Tag: M.W:100-200

2075-46-9, Name is 4-Nitro-1H-pyrazole, molecular formula is C3H3N3O2, belongs to pyrazoles-derivatives compound, is a common compound. In a patnet, author is Nagaraja, Manju, once mentioned the new application about 2075-46-9, Recommanded Product: 4-Nitro-1H-pyrazole.

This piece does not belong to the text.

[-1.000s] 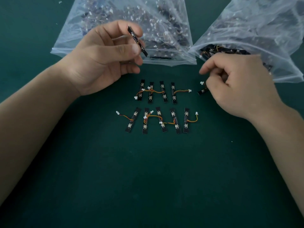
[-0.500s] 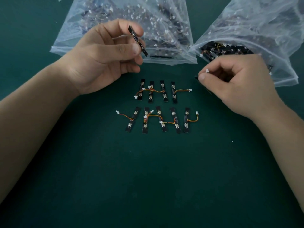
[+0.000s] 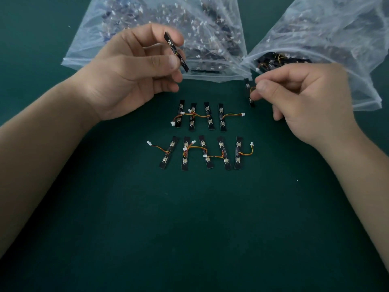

Synthesis of chalcone precursor via Cu(I) catalyzed 1,3-dipolar reaction of functionalized acetylene and pyrazole embedded dipole

A new class of functionalized pyrazole bearing 1,2,3-triazole has been synthesized via Cu(I) mediated 1,3-dipolar cycloaddition of pyrazole bearing azide with various aromatic/heteroaromatic bearing terminal dipolarophile (acetylene). Structures of the newly synthesized compounds were explicated by analytical and spectral analysis. All the newly synthesized compounds were evaluated for their in-vitro antibacterial and antioxidant activity. Among the synthesized compound, triazole bearing 2,5-thiazolidinone5b(20 +/- 0.70) and triazole bearing thiocarboamide5e(19 +/- 0.70) showed good antibacterial activity againstEscherichia coliandPseudomonas aeruginosa, respectively. The newly synthesized compounds further tested for their ability to bleach DPPH radical using DPPH scavenging assay. Among the synthesized compounds 1,2,3-triazole bearing 2,5-thiazolidinone5b(58.81%) exhibited good DPPH scavenging activity compared to the rest of the compounds. From the X-ray and Hirshfield analysis, it was observed that compound3, crystallizes in a triclinic crystal system with a P-1 space group. The major intercontacts present in these molecules are H horizontal ellipsis H (39.7%), C horizontal ellipsis H (23.9%), N horizontal ellipsis H (20.3%).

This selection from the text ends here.